In my current team, we started out doing estimation similarly. We eventually stopped tracking/estimating hours, then stopped estimating tasks. Devs can use tasks however they like on their stories. I still try to estimate stories with t-shirt sizes -- small, medium, large. We only put 1 large story per person in a sprint. We also do design sessions for many/most stories. The pros and cons are pretty much inverted from the previous team. We work with stakeholders to make sure stories match their expectations. We fix bugs right away. We address important systemic issues. But we can't be sure when a specific story will be done. Large stories can end up spanning multiple sprints. I mainly report stories in progress to my boss. Sometimes milestone progress and next stories in queue. But I get pretty uncomfortable when asked for estimates or timeframes, and just give my best guess.

Having said all that, these two situations are apples-to-oranges. My last team was working on an old internal system. The broad strokes of functionality were well established long ago. Many of the backlog stories were increments and refinements. The estimates were still inaccurate and irritating. (Because time pressure also discouraged doing enough design for closer estimates.) We got into a regular cycle of alternating between over- and under-estimating. But this "feature factory" approach worked well enough. I had a great team and manager, so I was content overall.

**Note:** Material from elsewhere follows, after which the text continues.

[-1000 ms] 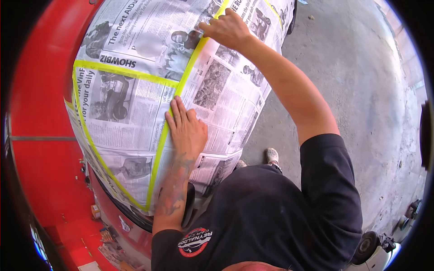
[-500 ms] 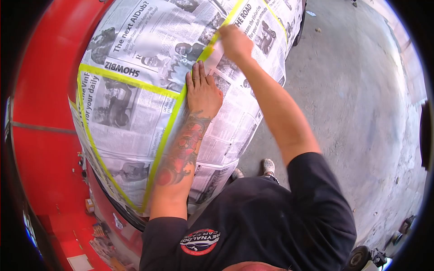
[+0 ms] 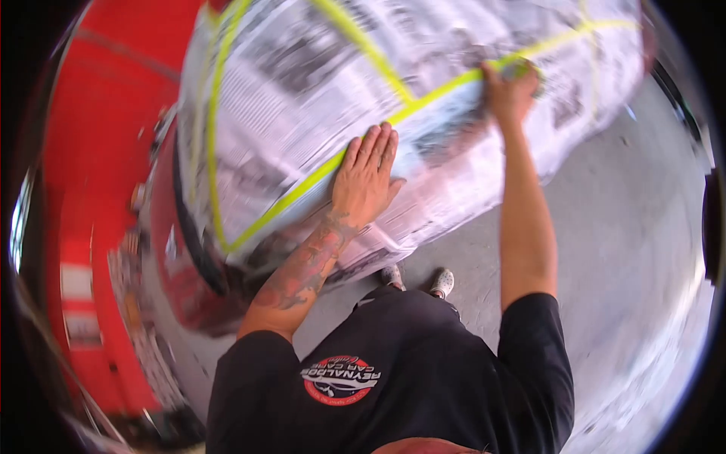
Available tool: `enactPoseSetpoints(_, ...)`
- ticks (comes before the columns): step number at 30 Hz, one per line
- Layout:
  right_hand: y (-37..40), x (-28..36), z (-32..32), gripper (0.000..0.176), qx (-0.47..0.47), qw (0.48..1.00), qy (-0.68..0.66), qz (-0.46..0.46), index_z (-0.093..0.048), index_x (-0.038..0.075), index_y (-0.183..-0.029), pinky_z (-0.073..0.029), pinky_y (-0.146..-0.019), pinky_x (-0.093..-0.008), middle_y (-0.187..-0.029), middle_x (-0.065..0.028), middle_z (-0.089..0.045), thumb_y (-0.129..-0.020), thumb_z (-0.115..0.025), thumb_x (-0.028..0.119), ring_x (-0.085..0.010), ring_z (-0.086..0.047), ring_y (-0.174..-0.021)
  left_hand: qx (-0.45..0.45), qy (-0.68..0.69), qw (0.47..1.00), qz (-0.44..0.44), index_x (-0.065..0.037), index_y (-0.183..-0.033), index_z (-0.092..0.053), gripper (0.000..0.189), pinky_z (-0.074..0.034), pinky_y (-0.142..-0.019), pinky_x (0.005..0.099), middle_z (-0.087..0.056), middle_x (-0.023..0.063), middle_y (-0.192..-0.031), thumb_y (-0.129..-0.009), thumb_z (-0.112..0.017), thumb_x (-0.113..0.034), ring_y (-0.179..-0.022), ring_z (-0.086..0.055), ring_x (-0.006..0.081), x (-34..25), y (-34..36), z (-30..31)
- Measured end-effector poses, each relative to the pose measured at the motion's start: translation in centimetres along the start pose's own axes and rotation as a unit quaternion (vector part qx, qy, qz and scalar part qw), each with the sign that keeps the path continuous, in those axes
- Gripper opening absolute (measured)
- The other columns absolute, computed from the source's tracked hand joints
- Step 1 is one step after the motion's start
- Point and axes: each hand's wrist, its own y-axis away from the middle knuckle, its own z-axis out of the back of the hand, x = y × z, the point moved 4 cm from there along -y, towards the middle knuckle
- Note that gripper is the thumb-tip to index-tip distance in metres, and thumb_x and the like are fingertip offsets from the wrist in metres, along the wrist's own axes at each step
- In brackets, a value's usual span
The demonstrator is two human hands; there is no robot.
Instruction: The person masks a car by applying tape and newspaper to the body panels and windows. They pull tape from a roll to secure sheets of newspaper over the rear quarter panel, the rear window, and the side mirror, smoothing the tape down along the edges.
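Note:
Newspaper sheets [image 3: 287, 125] cover a large curved surface of a car. Strips of yellow-green masking tape [image 3: 299, 189] run over them, one long strip crossing from lower left to upper right. My left hand [image 3: 364, 178] lies flat on the paper, its fingertips at the edge of that strip. Farther right along the same line, my right hand [image 3: 511, 94] is curled at the tape, with a blurred yellow-green roll of masking tape [image 3: 538, 76] partly showing behind its fingers.
A red panel [image 3: 113, 144] stands at the left. Red bodywork [image 3: 178, 280] shows below the paper, beside a dark trim edge [image 3: 197, 234]. Cluttered items line the lower left. Grey concrete floor [image 3: 620, 250] extends to the right, and my shoes [image 3: 442, 282] are below the car.
The view has swung, so the covered car now lies more across the frame. My right hand is farther from my left along the strip. My left hand stays flat on the paper.

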Motion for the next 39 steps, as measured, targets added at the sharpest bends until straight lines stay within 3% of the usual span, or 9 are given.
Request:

In the current team, we are building a collaborative product while learning new tech and patterns. (It's actually worse than that -- a cloud redesign of an existing product. The MVP scope was giant.) New features can affect multiple personas/apps and have major interactions with previous features. Sometimes a feature isn't useful in smaller pieces. It is developed end-to-end by one person. Front, back, database, everything. So yeah it can span more than one sprint. When we did task/hour estimates and burndown, they just created busy work with continually changing them to match reality. Especially at the start when so much is being discovered. Note that we have released 2 products under this scheme.